Task prompt: Spot each line in the records below where the word "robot" occurs, then copy it.

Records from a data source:
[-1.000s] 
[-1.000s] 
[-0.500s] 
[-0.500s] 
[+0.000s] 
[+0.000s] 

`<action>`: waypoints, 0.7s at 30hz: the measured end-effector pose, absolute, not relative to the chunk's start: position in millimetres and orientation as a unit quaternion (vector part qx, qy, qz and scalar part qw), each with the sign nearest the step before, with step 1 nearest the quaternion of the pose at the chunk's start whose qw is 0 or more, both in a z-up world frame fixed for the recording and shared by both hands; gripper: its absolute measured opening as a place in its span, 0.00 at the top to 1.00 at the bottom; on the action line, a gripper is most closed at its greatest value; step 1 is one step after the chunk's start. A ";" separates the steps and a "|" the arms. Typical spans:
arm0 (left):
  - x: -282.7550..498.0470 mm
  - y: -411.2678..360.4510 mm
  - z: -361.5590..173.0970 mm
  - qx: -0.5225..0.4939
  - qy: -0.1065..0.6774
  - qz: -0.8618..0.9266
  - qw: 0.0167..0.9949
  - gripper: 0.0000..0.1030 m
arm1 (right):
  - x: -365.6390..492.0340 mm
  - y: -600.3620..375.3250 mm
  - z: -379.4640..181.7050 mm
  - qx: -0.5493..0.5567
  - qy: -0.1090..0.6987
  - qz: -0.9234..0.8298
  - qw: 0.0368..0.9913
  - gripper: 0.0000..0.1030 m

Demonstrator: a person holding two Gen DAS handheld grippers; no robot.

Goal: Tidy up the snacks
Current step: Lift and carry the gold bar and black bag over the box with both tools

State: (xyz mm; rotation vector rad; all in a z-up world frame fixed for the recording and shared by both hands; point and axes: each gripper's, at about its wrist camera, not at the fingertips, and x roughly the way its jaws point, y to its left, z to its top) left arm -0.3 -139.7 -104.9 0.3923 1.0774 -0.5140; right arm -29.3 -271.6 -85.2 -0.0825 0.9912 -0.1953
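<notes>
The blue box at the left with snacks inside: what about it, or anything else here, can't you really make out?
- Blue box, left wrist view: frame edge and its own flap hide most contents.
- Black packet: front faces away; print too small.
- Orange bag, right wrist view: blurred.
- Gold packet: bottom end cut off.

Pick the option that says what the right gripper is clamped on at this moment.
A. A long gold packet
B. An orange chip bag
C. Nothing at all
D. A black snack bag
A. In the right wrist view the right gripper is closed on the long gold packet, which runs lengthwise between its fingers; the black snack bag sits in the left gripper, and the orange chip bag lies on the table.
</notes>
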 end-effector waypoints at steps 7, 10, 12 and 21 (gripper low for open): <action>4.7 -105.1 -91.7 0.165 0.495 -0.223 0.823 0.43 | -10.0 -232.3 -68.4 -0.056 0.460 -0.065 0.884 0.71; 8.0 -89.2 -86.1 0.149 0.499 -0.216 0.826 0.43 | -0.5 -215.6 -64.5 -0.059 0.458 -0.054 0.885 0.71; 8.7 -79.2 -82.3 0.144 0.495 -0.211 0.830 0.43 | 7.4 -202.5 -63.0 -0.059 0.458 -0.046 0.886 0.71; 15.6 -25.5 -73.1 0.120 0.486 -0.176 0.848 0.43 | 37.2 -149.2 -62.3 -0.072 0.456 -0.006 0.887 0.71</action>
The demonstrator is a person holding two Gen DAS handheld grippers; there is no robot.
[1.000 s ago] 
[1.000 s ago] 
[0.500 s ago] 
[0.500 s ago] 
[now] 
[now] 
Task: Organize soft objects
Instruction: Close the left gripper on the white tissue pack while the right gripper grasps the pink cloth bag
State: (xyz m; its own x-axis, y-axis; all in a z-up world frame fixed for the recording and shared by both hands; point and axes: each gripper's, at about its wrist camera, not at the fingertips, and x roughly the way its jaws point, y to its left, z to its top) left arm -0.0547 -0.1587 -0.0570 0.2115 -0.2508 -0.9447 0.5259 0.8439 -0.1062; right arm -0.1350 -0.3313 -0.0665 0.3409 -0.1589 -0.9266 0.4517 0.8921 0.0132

Exercise answer:
Demonstrator: a person holding two Gen DAS handheld grippers; no robot.
The demonstrator is a person holding two Gen DAS handheld grippers; there is no robot.

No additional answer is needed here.